An exact repetition of every entry, with no images, is the required answer.

**DATASET EXTRACT:**
-=-=-=-=-

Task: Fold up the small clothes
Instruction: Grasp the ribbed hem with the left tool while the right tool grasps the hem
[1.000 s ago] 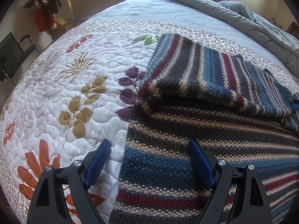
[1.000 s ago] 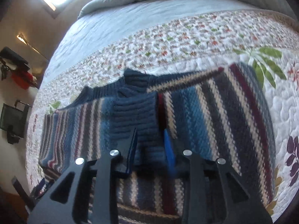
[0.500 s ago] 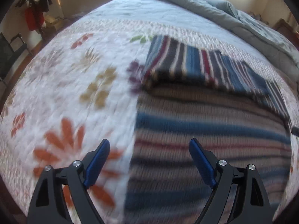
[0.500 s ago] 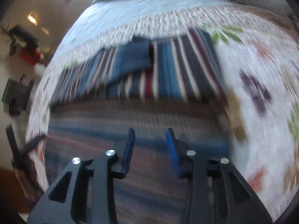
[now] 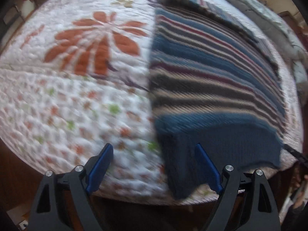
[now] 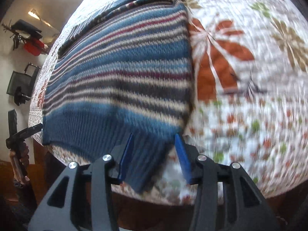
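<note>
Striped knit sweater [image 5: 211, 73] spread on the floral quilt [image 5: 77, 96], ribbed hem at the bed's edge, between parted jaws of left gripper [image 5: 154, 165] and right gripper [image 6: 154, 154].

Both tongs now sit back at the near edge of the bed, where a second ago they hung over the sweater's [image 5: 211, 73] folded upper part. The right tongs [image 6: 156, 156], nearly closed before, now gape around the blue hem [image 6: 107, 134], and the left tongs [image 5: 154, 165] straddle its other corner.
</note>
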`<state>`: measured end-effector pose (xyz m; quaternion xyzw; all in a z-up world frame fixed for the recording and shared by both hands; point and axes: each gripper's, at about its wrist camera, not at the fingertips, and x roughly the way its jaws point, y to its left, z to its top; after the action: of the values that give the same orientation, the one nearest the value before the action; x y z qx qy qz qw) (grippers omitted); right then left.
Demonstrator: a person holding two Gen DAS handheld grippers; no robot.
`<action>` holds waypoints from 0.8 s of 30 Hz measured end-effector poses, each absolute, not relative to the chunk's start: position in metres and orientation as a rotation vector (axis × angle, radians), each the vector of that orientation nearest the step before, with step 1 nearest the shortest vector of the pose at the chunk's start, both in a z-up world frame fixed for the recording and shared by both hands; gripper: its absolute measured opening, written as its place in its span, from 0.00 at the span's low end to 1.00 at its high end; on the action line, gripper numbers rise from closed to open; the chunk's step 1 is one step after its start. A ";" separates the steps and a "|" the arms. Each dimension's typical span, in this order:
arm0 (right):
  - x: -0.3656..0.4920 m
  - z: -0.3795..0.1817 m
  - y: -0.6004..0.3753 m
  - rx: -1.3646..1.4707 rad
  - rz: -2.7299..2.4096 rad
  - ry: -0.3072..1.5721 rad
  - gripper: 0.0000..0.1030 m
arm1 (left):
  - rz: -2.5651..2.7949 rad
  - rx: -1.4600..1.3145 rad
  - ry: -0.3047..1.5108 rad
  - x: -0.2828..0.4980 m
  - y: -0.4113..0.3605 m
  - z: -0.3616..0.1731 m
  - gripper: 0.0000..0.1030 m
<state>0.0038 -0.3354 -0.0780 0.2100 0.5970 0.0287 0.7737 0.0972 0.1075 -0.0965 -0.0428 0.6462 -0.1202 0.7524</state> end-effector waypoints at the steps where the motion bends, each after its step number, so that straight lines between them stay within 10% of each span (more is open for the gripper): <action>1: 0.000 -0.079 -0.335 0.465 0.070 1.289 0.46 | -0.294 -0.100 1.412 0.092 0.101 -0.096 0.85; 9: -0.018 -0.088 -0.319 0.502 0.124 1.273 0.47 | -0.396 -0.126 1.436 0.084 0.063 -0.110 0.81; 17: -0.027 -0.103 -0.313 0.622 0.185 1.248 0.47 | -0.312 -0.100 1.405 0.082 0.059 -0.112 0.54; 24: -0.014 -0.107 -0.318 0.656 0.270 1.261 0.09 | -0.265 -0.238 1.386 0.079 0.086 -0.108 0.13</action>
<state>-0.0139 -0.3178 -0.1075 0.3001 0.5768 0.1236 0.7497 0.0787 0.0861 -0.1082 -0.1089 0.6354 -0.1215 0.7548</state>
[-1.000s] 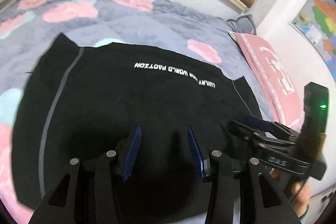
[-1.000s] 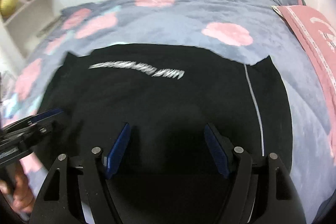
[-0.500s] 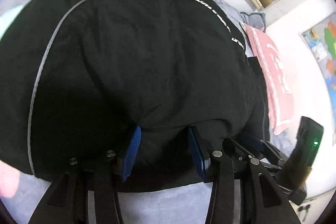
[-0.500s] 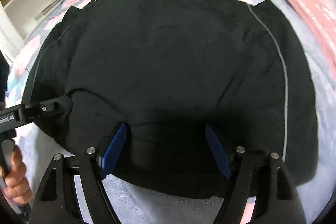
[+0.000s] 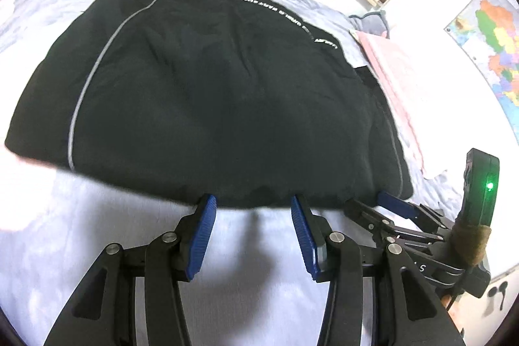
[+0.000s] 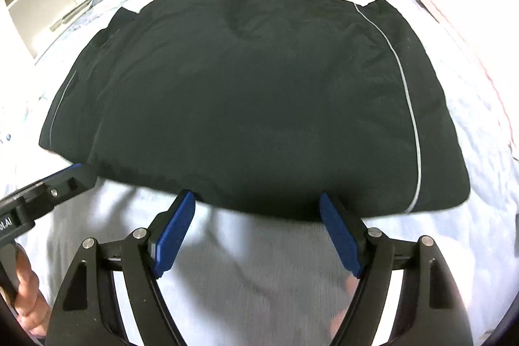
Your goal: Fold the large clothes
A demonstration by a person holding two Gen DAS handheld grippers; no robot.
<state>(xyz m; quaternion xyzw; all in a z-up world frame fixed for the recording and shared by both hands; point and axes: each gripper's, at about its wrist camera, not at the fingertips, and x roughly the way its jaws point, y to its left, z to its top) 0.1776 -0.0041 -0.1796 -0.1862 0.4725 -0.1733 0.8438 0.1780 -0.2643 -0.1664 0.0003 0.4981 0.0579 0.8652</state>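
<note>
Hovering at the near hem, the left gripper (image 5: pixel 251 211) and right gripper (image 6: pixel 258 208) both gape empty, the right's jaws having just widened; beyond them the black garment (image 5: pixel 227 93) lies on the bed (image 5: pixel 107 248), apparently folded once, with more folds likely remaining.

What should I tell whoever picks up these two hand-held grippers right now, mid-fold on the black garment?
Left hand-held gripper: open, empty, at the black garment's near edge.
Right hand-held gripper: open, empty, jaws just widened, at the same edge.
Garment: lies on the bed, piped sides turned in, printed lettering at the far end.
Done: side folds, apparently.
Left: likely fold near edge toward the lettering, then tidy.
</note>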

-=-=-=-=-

**RESULT:**
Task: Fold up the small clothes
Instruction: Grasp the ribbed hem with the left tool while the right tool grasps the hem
[1.000 s ago] 
[1.000 s ago] 
[0.500 s ago] 
[0.500 s ago] 
[now] 
[now] 
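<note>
Striped knit sweater [image 5: 211, 73] spread on the floral quilt [image 5: 77, 96], ribbed hem at the bed's edge, between parted jaws of left gripper [image 5: 154, 165] and right gripper [image 6: 154, 154].

Both tongs now sit back at the near edge of the bed, where a second ago they hung over the sweater's [image 5: 211, 73] folded upper part. The right tongs [image 6: 156, 156], nearly closed before, now gape around the blue hem [image 6: 107, 134], and the left tongs [image 5: 154, 165] straddle its other corner.
</note>
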`<state>`: measured end-effector pose (xyz m; quaternion xyzw; all in a z-up world frame fixed for the recording and shared by both hands; point and axes: each gripper's, at about its wrist camera, not at the fingertips, and x roughly the way its jaws point, y to its left, z to its top; after the action: of the values that give the same orientation, the one nearest the value before the action; x y z qx qy qz qw) (grippers omitted); right then left.
Demonstrator: a person holding two Gen DAS handheld grippers; no robot.
`<action>` holds waypoints from 0.8 s of 30 Hz measured end-effector poses, each absolute, not relative to the chunk's start: position in metres and orientation as a rotation vector (axis × angle, radians), each the vector of that orientation nearest the step before, with step 1 nearest the shortest vector of the pose at the chunk's start, both in a z-up world frame fixed for the recording and shared by both hands; gripper: its absolute measured opening, written as its place in its span, from 0.00 at the span's low end to 1.00 at its high end; on the action line, gripper numbers rise from closed to open; the chunk's step 1 is one step after its start. A ";" separates the steps and a "|" the arms. Each dimension's typical span, in this order:
arm0 (right):
  - x: -0.3656..0.4920 m
  - z: -0.3795..0.1817 m
  - y: -0.6004..0.3753 m
  - rx: -1.3646..1.4707 rad
  - rz: -2.7299..2.4096 rad
  - ry: -0.3072..1.5721 rad
  - gripper: 0.0000..0.1030 m
arm1 (left):
  - rz: -2.5651..2.7949 rad
  - rx: -1.4600..1.3145 rad
  - ry: -0.3047..1.5108 rad
  - x: -0.2828..0.4980 m
  - y: -0.4113..0.3605 m
  - z: -0.3616..0.1731 m
  - gripper: 0.0000..0.1030 m
<state>0.0038 -0.3354 -0.0780 0.2100 0.5970 0.0287 0.7737 0.0972 0.1075 -0.0965 -0.0428 0.6462 -0.1202 0.7524</state> end-effector waypoints at the steps where the motion bends, each after its step number, so that straight lines between them stay within 10% of each span (more is open for the gripper): <action>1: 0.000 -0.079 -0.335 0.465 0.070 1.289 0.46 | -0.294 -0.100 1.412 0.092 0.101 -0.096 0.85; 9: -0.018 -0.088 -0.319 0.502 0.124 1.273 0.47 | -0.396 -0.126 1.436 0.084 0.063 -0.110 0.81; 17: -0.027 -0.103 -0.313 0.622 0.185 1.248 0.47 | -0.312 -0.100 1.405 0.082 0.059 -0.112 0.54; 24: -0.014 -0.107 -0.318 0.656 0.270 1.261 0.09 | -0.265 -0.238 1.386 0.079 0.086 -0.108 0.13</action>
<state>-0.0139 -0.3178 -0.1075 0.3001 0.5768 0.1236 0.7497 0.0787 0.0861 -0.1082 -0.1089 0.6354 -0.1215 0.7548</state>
[-1.000s] 
[-1.000s] 
[-0.500s] 
[-0.500s] 
[+0.000s] 
[+0.000s] 
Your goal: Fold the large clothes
A demonstration by a person holding two Gen DAS handheld grippers; no robot.
<state>(xyz m; quaternion xyzw; all in a z-up world frame fixed for the recording and shared by both hands; point and axes: each gripper's, at about its wrist camera, not at the fingertips, and x roughly the way its jaws point, y to its left, z to its top) 0.1776 -0.0041 -0.1796 -0.1862 0.4725 -0.1733 0.8438 0.1780 -0.2643 -0.1664 0.0003 0.4981 0.0579 0.8652</state>
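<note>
Hovering at the near hem, the left gripper (image 5: pixel 251 211) and right gripper (image 6: pixel 258 208) both gape empty, the right's jaws having just widened; beyond them the black garment (image 5: pixel 227 93) lies on the bed (image 5: pixel 107 248), apparently folded once, with more folds likely remaining.

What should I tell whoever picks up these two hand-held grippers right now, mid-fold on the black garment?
Left hand-held gripper: open, empty, at the black garment's near edge.
Right hand-held gripper: open, empty, jaws just widened, at the same edge.
Garment: lies on the bed, piped sides turned in, printed lettering at the far end.
Done: side folds, apparently.
Left: likely fold near edge toward the lettering, then tidy.
</note>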

The answer to this exercise is complete.